Problem description: Reproduce, without any change, the span of lines from the opening of the records below to the line containing "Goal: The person", inclusive.

-*-*-

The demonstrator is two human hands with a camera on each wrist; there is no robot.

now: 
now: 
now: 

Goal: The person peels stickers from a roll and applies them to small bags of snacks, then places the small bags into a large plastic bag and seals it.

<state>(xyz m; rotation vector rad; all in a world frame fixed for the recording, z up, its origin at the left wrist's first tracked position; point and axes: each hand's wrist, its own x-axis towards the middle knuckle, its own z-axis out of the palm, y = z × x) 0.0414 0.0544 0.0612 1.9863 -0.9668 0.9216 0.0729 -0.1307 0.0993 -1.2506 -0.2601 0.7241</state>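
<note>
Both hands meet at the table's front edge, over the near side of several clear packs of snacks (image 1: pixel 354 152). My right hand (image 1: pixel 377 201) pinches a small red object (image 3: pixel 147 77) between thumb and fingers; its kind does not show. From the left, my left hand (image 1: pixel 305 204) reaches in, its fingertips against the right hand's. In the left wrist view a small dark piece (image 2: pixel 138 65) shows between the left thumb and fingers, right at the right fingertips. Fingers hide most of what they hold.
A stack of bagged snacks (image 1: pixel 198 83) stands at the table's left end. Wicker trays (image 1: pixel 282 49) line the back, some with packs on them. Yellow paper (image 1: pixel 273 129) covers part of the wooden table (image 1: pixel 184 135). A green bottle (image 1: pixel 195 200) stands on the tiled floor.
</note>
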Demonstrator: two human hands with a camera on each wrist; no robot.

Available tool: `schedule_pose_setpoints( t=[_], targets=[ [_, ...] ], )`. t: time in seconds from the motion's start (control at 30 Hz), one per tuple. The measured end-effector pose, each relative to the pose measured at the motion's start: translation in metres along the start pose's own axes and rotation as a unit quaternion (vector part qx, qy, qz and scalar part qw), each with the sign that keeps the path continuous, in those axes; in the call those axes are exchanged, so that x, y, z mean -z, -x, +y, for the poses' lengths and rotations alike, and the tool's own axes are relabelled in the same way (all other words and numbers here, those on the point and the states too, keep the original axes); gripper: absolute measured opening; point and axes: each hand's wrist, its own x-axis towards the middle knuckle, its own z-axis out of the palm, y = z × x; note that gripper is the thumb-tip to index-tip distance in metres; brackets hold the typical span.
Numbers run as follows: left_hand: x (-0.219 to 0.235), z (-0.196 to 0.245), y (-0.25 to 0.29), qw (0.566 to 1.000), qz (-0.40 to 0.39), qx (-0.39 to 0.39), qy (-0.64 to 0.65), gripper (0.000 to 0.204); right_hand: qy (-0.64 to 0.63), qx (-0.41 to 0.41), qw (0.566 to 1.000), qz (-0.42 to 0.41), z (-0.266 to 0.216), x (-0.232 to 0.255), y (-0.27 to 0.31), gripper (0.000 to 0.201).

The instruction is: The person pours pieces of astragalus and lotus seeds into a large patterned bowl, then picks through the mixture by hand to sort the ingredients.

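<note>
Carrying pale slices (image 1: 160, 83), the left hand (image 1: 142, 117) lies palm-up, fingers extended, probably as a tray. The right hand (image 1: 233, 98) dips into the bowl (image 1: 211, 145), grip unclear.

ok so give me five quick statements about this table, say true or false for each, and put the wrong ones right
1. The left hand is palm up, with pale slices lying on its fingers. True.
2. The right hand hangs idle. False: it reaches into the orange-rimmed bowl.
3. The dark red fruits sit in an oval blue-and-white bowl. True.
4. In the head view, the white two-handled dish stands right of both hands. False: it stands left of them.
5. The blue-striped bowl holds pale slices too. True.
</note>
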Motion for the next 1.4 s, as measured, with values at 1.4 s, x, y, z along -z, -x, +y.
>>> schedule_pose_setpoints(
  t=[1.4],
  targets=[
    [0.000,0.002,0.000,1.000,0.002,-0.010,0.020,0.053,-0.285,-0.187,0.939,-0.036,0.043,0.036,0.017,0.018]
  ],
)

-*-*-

Answer to the problem:
The demonstrator is two human hands with a camera on each wrist; there is no robot.

now: 
now: 
now: 

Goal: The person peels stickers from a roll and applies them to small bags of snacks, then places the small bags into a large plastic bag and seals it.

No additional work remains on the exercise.